20 July, 2007

my first press release

Food for Thought: youth get a taste – literally – of how the other half lives

Instead of reading about poverty in their textbooks, 100 tenth graders at Martin Luther Secondary School had a social studies lesson served up in their school cafeteria.

Rimbach, Germany (June 4, 2007). About half of the Hunger Banquet’s participants represented the low income population of the world, which meant they waited almost an hour on the floor for a small portion of plain rice. The looks cast at the tables where luckier peers were served either soup or a three course dinner were wistful and envious.

The students were participating in an experiment conceived by British aid organization Oxfam International to make income disparity in the world tangible. At a Hunger Banquet, guests are divided up proportionally to the numbers of rich, poor, and middle income people in the world – and they eat accordingly. Bringing the experiment to Martin Luther in Rimbach was the idea of guest teacher Catherine Reynolds, who had participated in and helped organize similar events while a student at the College of William and Mary in her native USA.

In order to heighten suspense, Ms. Reynolds kept details of the event a secret. Students came expecting a meal, but not until they funnelled into the dining hall and opened an envelope revealing their socioeconomic status did the full picture begin to emerge. Only the luckiest students, fewer than 15 %, were invited to join the wealthy society at proper tables and have the lunch fare that the average Rimbach student expects, in this case, lasagna.

At the Hunger Banquet, even ladling lentil soup at cramped tables seemed like an extravagance in the eyes of the 50% of students – corresponding to the half of the world that lives on less than $2 a day – who had to eat rice while sitting on cardboard boxes on the floor. Low income diners were forced to wait in line for water and weren’t guaranteed to get it. Still hungry after eating her ration, one poor student asked a neighbor from the middle income group if she could have an empty pot of lentil soup just to scrape the sides.

After the event was over, small groups met to debrief their experiences. Behavior observed at the Hunger Banquet stimulated a lot of discussion and insight, and many participants reported feeling empathy. “I realized how much luck is involved in who is born into a rich country like Germany,” commented upperclassman Akina Ingold.

Though many students felt similarly to Ingold, no privileged guests reached out to help the poor during the experiment. “The rich immediately put up a wall,” mentioned Clemens Frassine. “They pretended not to see so that they didn’t feel guilty – just like rich nations.” Not only did the dozen students in the high income group keep their eyes on their plates, none offered to give up even a bite of lasagna, let alone a seat.

Most students agreed that the experiment, though contrived, was thought-provoking and had parallels to real life. There was a common objection, however, that the situation of the low income group was not grim enough.

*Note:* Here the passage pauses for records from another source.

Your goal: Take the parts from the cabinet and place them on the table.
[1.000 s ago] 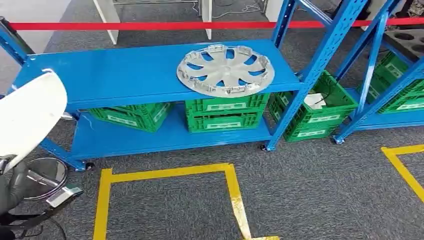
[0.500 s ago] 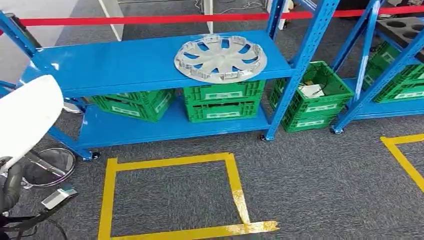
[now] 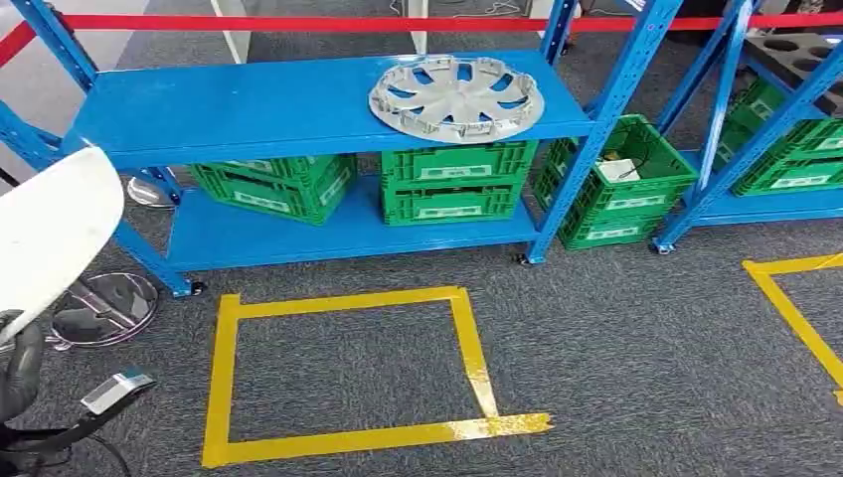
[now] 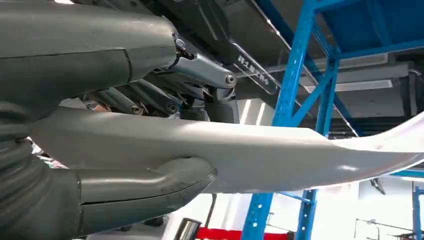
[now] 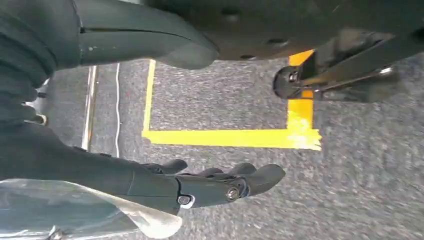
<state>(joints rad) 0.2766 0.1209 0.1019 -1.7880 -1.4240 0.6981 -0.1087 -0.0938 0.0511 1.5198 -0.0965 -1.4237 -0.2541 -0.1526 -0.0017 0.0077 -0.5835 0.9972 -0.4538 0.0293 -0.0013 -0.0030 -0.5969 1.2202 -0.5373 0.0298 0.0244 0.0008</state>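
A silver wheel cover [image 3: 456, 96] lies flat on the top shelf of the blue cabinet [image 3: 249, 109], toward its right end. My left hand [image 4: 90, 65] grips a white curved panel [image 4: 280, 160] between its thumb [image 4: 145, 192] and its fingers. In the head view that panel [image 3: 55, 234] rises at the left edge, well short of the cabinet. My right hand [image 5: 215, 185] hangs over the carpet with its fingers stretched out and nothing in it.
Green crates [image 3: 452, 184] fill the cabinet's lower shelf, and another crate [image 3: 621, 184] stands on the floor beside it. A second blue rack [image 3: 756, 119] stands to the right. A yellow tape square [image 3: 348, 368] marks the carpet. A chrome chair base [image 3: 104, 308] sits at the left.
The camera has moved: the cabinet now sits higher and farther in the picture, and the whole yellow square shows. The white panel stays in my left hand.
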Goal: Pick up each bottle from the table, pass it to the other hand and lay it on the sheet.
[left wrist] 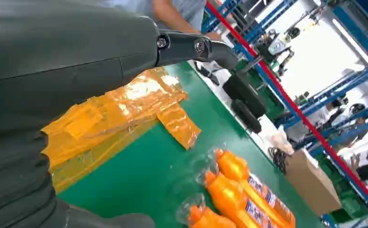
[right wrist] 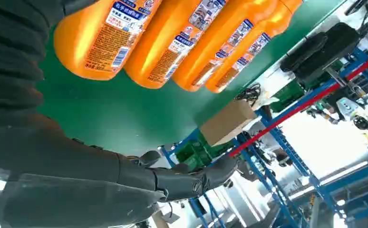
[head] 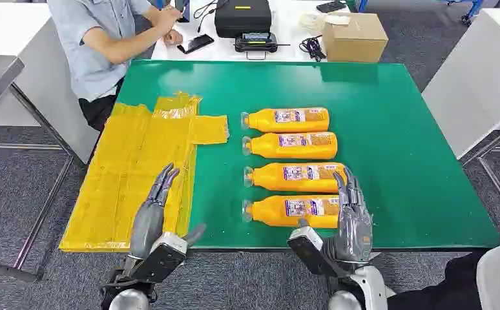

In the words of one student, “The poor were allowed to go back for seconds. That was lame!” Surprisingly, few underfed students complained about being hungry. Some were engrossed in exploring new perspectives. And all, perhaps, were relieved that they would soon return to their familiar world and the Dönerbuden around the corner.

30 June, 2007

Farewell to MLS

When I first stepped into Martin Luther College Preparatory School, the first German school in which I would teach, I was stunned at how empty it seemed. In the classrooms there were no posters about how to eat a healthy diet, no maps of Europe, and needless to say, no German flags. Only a few rooms even had curtains on the windows. There was just a long, uninterrupted series of grey desks, grey walls, and grey chalk boards, stretching across four buildings.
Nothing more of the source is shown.